Your assignment:
Gather from the material every line that contains the string "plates".

|---|

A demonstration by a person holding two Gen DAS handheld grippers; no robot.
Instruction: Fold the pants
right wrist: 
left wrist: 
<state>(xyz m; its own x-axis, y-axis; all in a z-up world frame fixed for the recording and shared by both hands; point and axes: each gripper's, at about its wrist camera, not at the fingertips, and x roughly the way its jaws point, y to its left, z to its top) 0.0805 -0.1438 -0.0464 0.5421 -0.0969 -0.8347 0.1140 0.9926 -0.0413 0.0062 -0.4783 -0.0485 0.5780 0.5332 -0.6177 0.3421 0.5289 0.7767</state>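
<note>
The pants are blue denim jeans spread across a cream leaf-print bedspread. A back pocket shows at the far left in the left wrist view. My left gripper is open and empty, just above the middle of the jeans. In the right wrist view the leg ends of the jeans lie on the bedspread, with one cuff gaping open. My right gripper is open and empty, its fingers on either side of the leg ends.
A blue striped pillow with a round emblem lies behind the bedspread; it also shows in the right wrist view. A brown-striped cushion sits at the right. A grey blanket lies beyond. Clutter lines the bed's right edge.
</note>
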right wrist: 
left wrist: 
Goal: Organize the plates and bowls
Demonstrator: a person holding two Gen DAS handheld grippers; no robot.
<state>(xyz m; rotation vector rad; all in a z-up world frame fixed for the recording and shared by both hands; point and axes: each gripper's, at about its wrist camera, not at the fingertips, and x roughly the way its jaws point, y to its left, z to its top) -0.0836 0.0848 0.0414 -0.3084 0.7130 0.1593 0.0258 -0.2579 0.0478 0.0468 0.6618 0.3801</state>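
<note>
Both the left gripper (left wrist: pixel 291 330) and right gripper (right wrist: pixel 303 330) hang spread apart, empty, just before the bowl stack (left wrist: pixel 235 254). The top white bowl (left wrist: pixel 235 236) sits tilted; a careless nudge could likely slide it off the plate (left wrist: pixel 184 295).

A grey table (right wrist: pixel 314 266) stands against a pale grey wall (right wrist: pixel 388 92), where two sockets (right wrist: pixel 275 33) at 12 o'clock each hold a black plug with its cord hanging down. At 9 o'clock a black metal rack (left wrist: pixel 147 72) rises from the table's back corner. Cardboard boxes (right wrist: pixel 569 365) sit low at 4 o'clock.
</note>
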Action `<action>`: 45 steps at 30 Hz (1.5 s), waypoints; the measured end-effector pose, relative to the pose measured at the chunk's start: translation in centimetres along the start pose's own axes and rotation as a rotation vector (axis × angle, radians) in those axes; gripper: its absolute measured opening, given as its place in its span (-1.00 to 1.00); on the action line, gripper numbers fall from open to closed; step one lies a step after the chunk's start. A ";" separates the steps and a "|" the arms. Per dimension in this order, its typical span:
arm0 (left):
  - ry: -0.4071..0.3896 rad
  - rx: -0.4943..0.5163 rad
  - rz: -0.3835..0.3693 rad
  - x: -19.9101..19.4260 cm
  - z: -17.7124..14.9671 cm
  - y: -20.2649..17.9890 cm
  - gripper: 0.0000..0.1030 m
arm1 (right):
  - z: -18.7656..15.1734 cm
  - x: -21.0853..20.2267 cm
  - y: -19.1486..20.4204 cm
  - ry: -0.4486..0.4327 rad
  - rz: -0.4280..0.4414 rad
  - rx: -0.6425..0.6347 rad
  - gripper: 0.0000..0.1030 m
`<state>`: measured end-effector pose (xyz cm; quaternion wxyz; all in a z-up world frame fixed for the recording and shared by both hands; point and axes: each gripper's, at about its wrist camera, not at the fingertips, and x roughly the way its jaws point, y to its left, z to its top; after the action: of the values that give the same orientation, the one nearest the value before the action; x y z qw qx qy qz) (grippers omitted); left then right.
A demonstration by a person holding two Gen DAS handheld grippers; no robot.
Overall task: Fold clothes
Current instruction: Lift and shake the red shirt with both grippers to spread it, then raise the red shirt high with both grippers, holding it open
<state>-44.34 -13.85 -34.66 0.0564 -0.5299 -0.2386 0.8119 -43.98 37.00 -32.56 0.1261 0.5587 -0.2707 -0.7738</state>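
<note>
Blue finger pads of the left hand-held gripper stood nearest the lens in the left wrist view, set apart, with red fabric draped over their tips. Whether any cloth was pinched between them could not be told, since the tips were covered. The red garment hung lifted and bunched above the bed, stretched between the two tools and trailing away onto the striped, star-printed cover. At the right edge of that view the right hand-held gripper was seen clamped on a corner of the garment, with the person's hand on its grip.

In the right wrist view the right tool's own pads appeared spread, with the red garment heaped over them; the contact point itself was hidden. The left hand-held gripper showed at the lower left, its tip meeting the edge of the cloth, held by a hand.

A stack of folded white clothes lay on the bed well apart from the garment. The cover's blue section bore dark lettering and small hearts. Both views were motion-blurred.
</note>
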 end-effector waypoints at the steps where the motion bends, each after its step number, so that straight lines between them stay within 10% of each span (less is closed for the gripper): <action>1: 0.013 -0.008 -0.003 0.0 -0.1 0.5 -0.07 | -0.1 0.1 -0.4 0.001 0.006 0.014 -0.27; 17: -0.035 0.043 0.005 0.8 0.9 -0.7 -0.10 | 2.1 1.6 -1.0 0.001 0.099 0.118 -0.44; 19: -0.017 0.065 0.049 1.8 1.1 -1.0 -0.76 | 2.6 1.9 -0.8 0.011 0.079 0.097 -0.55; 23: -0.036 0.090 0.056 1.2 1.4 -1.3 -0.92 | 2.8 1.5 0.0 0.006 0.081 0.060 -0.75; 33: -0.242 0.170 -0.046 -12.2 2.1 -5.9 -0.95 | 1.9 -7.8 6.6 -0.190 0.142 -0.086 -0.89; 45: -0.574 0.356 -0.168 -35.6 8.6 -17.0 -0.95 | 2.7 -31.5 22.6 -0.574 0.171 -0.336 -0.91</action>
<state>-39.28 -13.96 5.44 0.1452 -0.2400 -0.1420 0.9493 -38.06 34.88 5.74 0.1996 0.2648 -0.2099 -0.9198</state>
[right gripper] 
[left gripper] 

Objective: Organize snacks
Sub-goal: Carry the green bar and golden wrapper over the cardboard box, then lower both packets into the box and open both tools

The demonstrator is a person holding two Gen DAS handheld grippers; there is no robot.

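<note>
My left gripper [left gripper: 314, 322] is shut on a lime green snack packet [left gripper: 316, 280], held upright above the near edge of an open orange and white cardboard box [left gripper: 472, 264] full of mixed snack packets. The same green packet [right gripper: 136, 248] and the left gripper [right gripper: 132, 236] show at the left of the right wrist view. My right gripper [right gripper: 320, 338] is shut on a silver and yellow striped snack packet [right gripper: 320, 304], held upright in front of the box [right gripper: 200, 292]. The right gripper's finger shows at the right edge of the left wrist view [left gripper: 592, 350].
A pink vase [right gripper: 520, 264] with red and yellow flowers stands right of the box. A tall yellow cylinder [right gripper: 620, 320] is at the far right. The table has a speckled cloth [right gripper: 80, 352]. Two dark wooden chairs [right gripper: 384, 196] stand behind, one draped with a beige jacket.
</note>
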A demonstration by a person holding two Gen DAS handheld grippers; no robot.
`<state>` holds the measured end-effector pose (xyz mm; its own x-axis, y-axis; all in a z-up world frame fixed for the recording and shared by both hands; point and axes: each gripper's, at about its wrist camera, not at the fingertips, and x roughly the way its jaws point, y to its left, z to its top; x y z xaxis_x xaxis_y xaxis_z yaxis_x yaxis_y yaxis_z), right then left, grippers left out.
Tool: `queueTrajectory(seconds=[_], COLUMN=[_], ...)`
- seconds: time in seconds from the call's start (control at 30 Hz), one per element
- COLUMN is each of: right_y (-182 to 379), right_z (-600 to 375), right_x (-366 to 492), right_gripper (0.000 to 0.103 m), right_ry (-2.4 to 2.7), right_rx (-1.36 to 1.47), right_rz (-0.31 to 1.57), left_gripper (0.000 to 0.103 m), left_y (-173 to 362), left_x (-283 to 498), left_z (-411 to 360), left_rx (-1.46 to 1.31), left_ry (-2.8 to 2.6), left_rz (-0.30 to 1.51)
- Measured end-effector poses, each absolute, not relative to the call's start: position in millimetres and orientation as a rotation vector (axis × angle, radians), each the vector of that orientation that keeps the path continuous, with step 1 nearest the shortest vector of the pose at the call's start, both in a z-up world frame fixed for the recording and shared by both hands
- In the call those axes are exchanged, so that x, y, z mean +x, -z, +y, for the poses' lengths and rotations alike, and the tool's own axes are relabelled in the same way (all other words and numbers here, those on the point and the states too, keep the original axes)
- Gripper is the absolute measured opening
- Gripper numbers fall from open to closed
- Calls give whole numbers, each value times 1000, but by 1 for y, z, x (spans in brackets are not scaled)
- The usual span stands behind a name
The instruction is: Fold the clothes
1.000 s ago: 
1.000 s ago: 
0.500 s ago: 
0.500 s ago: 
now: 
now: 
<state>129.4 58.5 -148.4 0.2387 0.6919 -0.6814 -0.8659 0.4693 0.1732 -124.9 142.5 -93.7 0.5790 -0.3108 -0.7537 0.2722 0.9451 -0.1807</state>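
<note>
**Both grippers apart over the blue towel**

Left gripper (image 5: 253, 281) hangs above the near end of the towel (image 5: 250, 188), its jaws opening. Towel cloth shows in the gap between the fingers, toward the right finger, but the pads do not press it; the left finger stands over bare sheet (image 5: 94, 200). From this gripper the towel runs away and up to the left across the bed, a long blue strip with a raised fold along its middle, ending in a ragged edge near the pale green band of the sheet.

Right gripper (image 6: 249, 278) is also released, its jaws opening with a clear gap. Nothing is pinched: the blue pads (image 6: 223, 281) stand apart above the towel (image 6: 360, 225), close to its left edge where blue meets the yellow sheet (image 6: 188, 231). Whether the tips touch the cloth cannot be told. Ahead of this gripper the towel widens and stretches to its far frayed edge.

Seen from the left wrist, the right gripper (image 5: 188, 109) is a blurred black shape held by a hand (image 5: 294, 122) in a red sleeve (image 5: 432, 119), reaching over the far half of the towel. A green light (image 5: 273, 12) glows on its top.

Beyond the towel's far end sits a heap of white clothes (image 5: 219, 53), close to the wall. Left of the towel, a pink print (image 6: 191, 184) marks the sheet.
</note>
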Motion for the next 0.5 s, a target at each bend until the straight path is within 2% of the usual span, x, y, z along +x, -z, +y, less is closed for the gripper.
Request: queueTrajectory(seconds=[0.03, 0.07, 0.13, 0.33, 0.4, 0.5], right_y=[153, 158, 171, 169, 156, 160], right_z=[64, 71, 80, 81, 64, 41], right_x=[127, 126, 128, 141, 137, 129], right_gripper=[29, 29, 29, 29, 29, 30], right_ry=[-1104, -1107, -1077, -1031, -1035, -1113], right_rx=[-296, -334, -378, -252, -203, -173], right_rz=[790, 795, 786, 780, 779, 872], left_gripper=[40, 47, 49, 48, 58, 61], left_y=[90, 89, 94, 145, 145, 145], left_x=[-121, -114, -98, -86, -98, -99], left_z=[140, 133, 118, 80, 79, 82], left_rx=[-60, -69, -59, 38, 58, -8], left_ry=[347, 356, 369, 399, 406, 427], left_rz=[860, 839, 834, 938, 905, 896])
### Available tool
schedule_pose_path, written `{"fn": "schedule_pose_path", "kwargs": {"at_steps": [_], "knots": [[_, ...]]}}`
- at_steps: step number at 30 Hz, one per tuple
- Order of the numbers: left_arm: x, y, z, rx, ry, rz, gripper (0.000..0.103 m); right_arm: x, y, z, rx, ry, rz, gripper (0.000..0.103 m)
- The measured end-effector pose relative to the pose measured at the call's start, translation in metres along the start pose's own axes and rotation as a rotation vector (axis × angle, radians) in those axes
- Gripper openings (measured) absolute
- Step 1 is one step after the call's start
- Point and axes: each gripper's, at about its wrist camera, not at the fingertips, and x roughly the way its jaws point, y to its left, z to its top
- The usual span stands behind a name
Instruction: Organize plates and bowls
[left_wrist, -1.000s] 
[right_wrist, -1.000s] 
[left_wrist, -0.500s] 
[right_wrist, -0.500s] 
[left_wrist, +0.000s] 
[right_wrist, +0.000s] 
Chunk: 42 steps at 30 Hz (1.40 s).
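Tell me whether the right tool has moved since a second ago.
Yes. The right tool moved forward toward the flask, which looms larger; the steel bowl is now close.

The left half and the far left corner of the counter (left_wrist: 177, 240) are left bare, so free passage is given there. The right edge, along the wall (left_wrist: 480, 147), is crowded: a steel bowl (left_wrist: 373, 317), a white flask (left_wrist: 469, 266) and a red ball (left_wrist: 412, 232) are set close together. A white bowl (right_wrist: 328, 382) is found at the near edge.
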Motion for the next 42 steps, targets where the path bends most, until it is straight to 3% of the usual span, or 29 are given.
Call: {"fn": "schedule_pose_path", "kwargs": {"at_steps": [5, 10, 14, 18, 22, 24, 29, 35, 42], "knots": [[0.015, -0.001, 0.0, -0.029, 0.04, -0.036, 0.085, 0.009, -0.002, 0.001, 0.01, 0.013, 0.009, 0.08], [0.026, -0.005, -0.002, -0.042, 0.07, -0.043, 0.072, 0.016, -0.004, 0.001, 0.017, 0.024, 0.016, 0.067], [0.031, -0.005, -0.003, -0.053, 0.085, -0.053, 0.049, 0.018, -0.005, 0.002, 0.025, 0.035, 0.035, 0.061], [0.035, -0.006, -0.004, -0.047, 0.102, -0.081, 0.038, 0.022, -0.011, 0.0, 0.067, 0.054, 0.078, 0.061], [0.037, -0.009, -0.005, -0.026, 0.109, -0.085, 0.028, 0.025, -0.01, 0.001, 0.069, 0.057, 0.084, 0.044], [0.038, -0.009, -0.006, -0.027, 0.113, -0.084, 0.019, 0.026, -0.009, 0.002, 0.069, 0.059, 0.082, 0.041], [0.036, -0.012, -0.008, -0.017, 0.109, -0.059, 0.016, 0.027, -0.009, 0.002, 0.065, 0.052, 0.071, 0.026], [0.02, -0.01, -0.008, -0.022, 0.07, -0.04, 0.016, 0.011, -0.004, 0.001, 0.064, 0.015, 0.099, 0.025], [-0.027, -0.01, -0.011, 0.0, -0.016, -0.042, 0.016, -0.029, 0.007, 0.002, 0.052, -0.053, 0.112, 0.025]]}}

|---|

The completed task:
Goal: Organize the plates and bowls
Instruction: Organize plates and bowls

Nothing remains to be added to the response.